# [YOUR GOAL]
The full listing should be duplicated word for word.

# [RAW DATA]
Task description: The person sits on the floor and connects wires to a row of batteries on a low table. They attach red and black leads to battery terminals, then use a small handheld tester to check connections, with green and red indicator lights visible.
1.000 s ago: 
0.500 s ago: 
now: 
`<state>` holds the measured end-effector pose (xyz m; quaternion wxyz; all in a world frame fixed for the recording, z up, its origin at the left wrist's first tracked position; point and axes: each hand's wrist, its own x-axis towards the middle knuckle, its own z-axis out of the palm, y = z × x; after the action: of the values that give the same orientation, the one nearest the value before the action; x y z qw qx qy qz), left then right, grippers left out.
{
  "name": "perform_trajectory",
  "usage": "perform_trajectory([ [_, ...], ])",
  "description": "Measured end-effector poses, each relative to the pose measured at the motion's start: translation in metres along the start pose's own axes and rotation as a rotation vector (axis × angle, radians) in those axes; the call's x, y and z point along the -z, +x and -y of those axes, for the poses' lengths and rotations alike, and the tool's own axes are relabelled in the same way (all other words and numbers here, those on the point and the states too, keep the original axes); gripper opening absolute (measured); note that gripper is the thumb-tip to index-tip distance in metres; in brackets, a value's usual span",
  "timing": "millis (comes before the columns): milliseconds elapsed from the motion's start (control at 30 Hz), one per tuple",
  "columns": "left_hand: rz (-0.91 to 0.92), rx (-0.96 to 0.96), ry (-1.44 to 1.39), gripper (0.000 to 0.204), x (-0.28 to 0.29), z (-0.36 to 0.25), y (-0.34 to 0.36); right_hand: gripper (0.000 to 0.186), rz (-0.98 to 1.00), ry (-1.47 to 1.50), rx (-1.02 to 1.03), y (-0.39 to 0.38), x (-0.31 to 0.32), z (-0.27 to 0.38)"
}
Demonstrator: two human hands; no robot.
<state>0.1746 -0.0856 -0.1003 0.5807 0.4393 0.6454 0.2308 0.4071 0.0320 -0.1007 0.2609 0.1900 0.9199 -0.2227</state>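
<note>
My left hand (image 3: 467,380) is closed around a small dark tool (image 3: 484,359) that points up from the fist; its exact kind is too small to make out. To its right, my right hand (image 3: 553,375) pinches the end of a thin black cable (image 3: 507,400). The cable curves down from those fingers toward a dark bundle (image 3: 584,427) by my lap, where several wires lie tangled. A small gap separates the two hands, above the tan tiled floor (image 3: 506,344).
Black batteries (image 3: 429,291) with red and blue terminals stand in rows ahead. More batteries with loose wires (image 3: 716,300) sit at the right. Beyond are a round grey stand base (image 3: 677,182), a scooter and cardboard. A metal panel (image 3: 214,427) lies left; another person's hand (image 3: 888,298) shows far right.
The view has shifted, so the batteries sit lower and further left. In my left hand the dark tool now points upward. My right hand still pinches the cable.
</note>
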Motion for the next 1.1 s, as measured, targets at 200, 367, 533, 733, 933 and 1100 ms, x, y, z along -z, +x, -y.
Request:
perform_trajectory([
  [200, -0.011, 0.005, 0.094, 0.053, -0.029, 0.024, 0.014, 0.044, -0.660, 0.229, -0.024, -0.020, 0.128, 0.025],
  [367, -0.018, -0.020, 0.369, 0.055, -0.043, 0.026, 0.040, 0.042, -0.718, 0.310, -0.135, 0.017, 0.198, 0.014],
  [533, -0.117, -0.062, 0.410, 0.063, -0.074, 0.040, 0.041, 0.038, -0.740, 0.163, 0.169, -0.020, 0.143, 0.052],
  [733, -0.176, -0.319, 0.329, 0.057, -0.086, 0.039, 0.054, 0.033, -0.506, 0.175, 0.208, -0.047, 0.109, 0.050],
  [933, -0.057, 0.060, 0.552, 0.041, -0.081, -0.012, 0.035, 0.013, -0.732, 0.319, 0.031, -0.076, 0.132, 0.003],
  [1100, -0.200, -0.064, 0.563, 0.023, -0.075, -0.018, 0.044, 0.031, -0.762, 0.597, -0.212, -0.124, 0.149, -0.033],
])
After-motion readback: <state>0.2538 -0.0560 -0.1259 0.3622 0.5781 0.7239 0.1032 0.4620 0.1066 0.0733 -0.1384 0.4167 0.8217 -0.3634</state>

# [ANSWER TO THIS TASK]
Task description: The person sits on the floor and connects wires to a row of batteries on a low table. They attach red and black leads to battery terminals, then use a small handheld tester to check connections, with green and red indicator lights visible.
1.000 s ago: 
0.500 s ago: 
now: 
`<state>` holds the measured end-effector pose (xyz m; quaternion wxyz; all in a world frame fixed for the recording, z up, its origin at the left wrist's first tracked position; point and axes: each hand's wrist, its own x-axis towards the middle knuckle, its own z-axis out of the palm, y = z × x; after the action: of the values that give the same orientation, the one nearest the value before the action; x y z qw qx qy qz), left then right, grippers left out.
{
  "name": "perform_trajectory",
  "usage": "perform_trajectory([ [_, ...], ])",
  "description": "Measured end-effector poses, each relative to the pose measured at the motion's start: translation in metres along the start pose's own axes and rotation as a rotation vector (axis × angle, radians) in those axes; the call's x, y and z point along the -z, +x and -y of those axes, for the poses' lengths and rotations alike, and the tool's own axes are relabelled in the same way (all other words and numbers here, those on the point and the states too, keep the original axes); gripper opening absolute (measured); note that gripper is the thumb-tip to index-tip distance in metres; in brackets, a value's usual span",
  "timing": "millis (comes before the columns): milliseconds elapsed from the motion's start (control at 30 Hz), one per tuple",
  "columns": "left_hand: rz (-0.91 to 0.92), rx (-0.96 to 0.96), ry (-1.44 to 1.39), gripper (0.000 to 0.204), x (-0.28 to 0.29), z (-0.36 to 0.25), y (-0.34 to 0.36); right_hand: gripper (0.000 to 0.186), rz (-0.98 to 1.00), ry (-1.47 to 1.50), rx (-1.02 to 1.03), y (-0.39 to 0.38), x (-0.31 to 0.32), z (-0.27 to 0.38)"
}
Demonstrator: two human hands; no robot.
<state>0.1746 -0.0856 -0.1003 0.5807 0.4393 0.6454 0.2308 0.4071 0.0320 -0.1007 0.2609 0.1900 0.9199 -0.2227</state>
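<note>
My left hand (image 3: 467,380) is closed around a small dark tool (image 3: 484,359) that points up from the fist; its exact kind is too small to make out. To its right, my right hand (image 3: 553,375) pinches the end of a thin black cable (image 3: 507,400). The cable curves down from those fingers toward a dark bundle (image 3: 584,427) by my lap, where several wires lie tangled. A small gap separates the two hands, above the tan tiled floor (image 3: 506,344).
Black batteries (image 3: 429,291) with red and blue terminals stand in rows ahead. More batteries with loose wires (image 3: 716,300) sit at the right. Beyond are a round grey stand base (image 3: 677,182), a scooter and cardboard. A metal panel (image 3: 214,427) lies left; another person's hand (image 3: 888,298) shows far right.
The view has shifted, so the batteries sit lower and further left. In my left hand the dark tool now points upward. My right hand still pinches the cable.
</note>
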Motion for the next 1.1 s, as measured, targets at 200, 367, 533, 733, 933 and 1100 ms, x, y, z along -z, +x, -y.
Request:
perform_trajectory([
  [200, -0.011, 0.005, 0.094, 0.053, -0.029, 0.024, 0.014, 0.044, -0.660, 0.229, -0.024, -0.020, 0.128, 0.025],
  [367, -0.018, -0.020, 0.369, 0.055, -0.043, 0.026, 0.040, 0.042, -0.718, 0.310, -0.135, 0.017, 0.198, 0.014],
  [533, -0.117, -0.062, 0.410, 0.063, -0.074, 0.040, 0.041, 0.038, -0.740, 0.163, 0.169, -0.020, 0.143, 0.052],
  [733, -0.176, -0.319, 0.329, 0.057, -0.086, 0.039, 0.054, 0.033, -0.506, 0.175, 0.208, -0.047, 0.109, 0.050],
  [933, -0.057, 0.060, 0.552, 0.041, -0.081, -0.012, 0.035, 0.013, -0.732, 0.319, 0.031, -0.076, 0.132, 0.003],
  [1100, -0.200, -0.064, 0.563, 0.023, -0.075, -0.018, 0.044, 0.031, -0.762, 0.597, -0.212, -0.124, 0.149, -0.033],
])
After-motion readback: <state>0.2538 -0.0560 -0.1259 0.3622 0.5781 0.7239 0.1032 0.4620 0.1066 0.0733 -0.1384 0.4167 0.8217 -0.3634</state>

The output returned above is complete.